Pluralism ≈ Disney Movies (Cute but Impossible)

Tolerance is often touted as a great virtue. Indeed, it’s kinda necessary for a world of diverse people with diverse cultures and diverse beliefs to share the planet without killing each other. For much of human history, killing “the other” was pretty much standard, but society has mostly (though by no means completely) evolved beyond that. I would consider myself a fan of not killing people, so on the whole I have to say that I support the idea of tolerance and, specifically, religious tolerance. However, while I approve of the “live and let live” approach that most religious people have taken, the complacent stance of accepting other religions as valid puzzles me.

This idea is encapsulated in the popular “Coexist” bumper stickers, the owners of which are basically saying “I don’t agree with your beliefs, and you probably don’t agree with mine, but let’s get along anyway.” It’s a practical sentiment to hold...but it doesn’t strike me as terribly logical from a religious standpoint. As Sam Harris said, ”Certainty about the next life is incompatible with tolerance in this one.” If you really and truly believe in all the tenets of your religion (and your religion involves Heaven and Hell), you should do everything in your power to convince everyone you care about that your particular set of religious beliefs is correct because, presumably, you want these people to go to Heaven. Most people don’t do this as it’s not convenient and, I would argue, most people don’t truly believe their religion is entirely correct. Certainly, religiously hardcore people will go through the effort of proselytizing and trying to convert others (or, alternatively, waging war on those insidious infidels), but most people don’t bother to go to such lengths.

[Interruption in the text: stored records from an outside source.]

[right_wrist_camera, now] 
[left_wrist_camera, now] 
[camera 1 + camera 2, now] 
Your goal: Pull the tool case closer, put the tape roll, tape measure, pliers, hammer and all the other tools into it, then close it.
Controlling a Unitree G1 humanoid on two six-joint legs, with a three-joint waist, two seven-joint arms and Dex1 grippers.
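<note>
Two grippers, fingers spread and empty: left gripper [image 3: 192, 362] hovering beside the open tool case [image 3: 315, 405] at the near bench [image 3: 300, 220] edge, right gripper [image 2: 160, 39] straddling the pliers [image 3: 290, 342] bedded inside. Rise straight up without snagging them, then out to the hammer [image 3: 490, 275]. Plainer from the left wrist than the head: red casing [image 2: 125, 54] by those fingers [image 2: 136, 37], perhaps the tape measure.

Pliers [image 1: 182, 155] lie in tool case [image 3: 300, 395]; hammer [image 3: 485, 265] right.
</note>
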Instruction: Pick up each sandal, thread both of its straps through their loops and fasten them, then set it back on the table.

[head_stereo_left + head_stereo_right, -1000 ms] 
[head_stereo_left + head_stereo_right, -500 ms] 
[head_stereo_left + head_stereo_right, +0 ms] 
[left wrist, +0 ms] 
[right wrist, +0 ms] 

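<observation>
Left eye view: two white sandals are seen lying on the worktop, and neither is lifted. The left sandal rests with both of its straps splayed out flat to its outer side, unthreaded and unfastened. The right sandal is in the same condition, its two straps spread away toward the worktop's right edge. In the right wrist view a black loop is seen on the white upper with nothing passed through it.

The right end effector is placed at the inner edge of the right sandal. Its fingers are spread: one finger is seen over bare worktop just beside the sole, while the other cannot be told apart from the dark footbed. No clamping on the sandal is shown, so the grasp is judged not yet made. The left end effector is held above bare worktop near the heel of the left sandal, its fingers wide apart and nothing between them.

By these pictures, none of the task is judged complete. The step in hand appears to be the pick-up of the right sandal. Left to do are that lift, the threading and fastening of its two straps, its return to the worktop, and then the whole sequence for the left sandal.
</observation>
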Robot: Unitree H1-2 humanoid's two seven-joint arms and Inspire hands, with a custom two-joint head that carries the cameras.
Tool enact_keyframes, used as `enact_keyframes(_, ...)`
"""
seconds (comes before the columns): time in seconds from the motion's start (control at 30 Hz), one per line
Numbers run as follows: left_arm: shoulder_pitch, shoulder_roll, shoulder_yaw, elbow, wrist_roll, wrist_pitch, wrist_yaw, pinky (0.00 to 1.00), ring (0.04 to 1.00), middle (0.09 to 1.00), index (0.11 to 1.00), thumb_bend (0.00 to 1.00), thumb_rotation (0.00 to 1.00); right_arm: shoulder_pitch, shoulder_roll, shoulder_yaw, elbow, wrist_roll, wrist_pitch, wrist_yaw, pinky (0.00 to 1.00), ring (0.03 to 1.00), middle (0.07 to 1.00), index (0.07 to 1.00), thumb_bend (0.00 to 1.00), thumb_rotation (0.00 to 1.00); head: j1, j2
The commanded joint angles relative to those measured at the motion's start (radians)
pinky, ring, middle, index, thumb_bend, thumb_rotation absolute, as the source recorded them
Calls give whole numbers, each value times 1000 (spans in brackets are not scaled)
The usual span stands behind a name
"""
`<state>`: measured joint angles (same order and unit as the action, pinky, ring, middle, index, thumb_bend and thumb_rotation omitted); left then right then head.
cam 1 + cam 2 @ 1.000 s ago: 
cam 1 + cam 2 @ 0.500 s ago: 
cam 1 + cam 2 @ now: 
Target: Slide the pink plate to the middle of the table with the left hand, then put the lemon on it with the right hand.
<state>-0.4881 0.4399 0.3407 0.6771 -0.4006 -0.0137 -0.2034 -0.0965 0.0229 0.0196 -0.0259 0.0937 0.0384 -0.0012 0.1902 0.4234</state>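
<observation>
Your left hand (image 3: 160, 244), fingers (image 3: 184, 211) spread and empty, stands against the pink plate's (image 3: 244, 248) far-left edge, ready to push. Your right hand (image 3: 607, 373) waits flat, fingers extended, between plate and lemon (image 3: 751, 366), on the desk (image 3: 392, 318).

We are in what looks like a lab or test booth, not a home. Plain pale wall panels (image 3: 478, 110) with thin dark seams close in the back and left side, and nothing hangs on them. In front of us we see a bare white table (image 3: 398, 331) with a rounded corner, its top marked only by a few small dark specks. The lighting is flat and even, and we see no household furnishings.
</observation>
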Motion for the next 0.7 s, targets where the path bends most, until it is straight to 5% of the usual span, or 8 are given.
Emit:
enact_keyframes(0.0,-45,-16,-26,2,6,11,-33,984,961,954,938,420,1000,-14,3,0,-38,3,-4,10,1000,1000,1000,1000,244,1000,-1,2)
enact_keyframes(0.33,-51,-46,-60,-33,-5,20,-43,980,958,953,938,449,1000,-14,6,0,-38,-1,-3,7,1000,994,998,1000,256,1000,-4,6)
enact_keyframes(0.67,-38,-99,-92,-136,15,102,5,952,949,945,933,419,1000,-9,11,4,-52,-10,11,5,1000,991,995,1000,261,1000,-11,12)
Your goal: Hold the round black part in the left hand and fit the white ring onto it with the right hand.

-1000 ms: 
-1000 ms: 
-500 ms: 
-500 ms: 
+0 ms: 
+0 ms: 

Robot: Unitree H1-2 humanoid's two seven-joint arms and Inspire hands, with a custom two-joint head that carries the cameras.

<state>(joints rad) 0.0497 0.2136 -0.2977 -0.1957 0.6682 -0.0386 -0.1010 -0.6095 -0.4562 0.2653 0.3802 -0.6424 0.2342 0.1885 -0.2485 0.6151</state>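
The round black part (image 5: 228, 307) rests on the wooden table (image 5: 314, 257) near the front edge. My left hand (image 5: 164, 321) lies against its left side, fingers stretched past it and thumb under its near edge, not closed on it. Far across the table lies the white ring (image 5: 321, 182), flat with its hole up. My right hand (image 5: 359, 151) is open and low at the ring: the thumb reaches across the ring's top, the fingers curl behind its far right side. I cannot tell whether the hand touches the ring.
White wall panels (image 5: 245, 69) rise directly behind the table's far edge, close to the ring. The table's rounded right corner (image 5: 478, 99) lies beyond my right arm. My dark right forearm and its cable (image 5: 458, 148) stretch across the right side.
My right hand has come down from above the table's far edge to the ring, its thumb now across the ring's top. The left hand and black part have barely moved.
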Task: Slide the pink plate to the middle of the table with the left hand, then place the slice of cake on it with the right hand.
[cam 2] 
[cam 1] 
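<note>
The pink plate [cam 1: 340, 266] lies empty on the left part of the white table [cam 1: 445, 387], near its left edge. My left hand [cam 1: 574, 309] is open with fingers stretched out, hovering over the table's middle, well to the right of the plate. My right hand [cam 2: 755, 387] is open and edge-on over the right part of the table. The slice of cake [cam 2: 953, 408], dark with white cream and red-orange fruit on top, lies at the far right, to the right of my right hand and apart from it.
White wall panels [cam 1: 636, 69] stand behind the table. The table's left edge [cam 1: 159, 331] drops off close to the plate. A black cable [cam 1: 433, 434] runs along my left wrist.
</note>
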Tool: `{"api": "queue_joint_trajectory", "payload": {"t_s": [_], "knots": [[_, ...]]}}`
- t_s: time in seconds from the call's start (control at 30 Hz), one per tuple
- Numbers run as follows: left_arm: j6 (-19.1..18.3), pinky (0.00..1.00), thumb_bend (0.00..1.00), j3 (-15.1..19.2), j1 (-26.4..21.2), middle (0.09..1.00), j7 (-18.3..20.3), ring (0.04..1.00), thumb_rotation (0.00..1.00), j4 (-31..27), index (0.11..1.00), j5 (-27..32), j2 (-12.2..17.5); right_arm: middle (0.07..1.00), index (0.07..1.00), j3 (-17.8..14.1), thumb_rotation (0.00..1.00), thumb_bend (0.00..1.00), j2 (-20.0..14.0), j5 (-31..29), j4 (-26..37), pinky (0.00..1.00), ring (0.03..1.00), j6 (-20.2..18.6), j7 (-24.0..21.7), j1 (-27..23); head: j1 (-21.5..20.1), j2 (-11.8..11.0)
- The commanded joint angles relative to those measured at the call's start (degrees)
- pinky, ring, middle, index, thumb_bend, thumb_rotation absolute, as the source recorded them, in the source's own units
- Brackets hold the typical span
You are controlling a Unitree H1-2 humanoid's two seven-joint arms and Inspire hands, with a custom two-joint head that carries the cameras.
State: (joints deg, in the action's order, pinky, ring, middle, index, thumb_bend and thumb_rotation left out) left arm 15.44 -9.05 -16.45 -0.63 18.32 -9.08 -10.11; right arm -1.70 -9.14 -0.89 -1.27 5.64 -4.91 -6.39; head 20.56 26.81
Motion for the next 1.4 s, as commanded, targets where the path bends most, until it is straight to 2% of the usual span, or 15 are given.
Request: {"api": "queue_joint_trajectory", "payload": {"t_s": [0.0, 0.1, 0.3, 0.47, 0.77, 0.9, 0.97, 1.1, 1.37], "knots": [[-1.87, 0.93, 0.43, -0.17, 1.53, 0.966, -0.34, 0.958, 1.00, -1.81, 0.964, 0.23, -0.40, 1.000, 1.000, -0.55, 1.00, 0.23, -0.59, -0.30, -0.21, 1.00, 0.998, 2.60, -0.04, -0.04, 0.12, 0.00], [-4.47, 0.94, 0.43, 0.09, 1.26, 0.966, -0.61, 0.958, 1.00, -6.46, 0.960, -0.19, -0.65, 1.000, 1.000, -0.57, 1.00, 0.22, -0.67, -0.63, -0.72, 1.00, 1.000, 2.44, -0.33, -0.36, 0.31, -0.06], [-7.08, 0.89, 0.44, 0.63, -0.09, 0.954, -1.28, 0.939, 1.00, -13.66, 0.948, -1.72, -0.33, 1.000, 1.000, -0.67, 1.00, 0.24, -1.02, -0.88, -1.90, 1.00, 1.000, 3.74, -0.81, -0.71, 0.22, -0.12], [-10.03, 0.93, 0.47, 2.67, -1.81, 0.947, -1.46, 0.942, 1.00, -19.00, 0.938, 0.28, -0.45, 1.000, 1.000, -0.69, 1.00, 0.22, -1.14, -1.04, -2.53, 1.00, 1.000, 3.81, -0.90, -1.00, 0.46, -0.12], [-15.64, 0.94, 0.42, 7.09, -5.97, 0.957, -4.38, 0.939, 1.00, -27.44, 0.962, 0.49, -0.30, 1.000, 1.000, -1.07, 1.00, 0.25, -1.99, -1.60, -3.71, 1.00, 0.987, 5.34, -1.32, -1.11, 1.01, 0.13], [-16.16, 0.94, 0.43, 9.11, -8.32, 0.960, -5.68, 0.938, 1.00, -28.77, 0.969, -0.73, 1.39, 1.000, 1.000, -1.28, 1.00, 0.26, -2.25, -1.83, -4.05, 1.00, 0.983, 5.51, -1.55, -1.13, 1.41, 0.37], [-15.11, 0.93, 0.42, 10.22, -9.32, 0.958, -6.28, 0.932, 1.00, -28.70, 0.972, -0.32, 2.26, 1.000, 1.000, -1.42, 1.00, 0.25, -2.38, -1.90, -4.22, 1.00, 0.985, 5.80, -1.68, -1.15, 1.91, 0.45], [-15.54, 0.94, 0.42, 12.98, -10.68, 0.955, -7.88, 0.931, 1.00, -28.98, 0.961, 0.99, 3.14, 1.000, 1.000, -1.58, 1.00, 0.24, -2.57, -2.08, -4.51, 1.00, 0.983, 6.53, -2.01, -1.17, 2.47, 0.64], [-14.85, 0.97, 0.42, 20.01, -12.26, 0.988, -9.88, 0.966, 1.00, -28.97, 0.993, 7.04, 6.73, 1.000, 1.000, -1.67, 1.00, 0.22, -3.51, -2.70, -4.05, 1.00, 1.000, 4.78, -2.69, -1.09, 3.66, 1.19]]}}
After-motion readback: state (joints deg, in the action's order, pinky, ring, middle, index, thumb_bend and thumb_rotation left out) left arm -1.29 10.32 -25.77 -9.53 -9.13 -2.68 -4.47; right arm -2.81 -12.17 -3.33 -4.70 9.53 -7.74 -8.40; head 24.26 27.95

Another interpretation of those bumper stickers takes the idea of tolerance a step further and actually allows for different religions to be simultaneously valid; this is the inherently absurd idea of “religious pluralism.” I’m sure there are some really nice people who buy into this idea...but really? You think it’s somehow possible for all these different religions to be correct? Really? Christians, Jews, and Muslims all worship one god...but it is most certainly not the same god. You can’t make the case that it’s the same god. You just can’t. It’s like saying that baseball, basketball, and Baseketball are all the same sport. The Bible, Torah, and Koran are disparate books with disparate tenets and disparate messages. Jesus and Muhammad were not homeboys, so it’s rather hard to reconcile their respective existences and accept both Christianity and Islam as viable pathways to Heaven. Islam recognizes Jesus as having existed, but he’s just another dude; Christianity doesn’t even care about Muhammad. They can’t both be right. Polytheistic religions, obviously, are an entirely different beast (like an elephant, perhaps). No matter how powerful a given god may be, he cannot do the impossible and make both a monotheistic religion and a polytheistic religion correct.

In fact, that statement applies to virtually any combination of religions. So why do people pretend that it’s possible when it clearly isn’t? If there truly was a loving god in existence (who genuinely wanted everyone to praise him, follow his rules, and eventually end up joining him in Heaven), he would not allow so many people who are willing to accept the idea of a deity, accept the concept of intelligent design, and accept the idea that they need to devote their lives to the “one true God” to blindly follow the wrong set of rules. That’s not loving; that’s sadistic.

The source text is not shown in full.